Parsing 94 district courts worth of PDFs. It went about as well as you'd expect.
We started with a simple problem. My co-founder is a litigator. I am an engineer. He was spending hours every week digging through PDFs on federal court websites to find judge-specific rules, local filing procedures, and deadline information. The PDFs were inconsistently formatted. Some were searchable text. Some were scanned images from 1995. Some were updated quarterly. Some had not changed in five years.
He asked me if I could build something to aggregate it all. I said sure. How hard could it be?
Famous last words.
The Scope Problem
There are 94 U.S. federal district courts. Each has local rules. Many of those local rules span hundreds of pages. Then there are the individual judge practices, chamber-specific documents that live on each judge's personal page on the court website. Some judges have them. Some do not. Some courts organize them logically. Some bury them under four layers of navigation.
Our first attempt at scope was naive. We thought we would scrape the rules, parse the PDFs, and build a searchable index. We did not realize that "scrape the rules" meant writing 94 different scrapers, each handling a different CMS, different URL structure, different PDF format, and different update cadence.
The Southern District of New York alone has over two dozen active district judges. Each has an individual practices PDF. Some update them every few months. The URL changes when they update. The filename changes. Sometimes the PDF is replaced inline with no versioning. Tracking changes across that surface area is a full-time job.
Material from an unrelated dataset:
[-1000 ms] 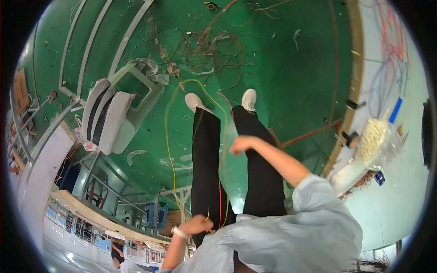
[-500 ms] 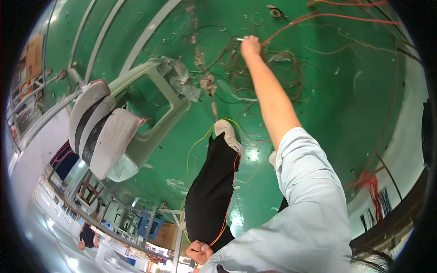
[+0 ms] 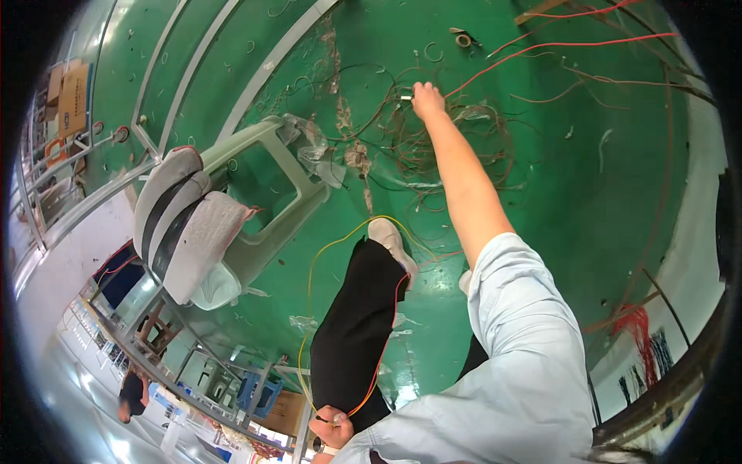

PDF Parsing: The Real Enemy
PDF parsing is a solved problem in computer science the same way sailing is a solved problem. The theory is straightforward. The practice involves a lot of cursing and unexpected water.
We started with Python and PyPDF2. It worked on maybe 30 percent of documents. The rest were image-based PDFs with no text layer. For those we added OCR using Tesseract. That got us to about 60 percent. But OCR on legal documents is messy. Footnotes confuse it. Tables break it. Multi-column layouts destroy it.
Then we found a whole category of PDFs that were text-based but had broken encoding. The text extracted as gibberish. The visual render was fine. The underlying text was corrupted. These were usually documents that had been printed, scanned, OCR'd, and re-saved multiple times over a decade. Each step introduced more noise.
Our current pipeline uses a hybrid approach. For text-based PDFs, we use pdfplumber, which handles tables and layout better than PyPDF2. For image-based PDFs, we use Tesseract with layout analysis. For the broken encoding edge cases, we fall back to full-page OCR of the rendered image, which is slower but more reliable than trusting the text layer.
Even with all of that, we still manually review a percentage of documents. Some things are just faster for a human to verify.
Normalizing Judge Data
Court websites do not have APIs. They have HTML. Sometimes very old HTML.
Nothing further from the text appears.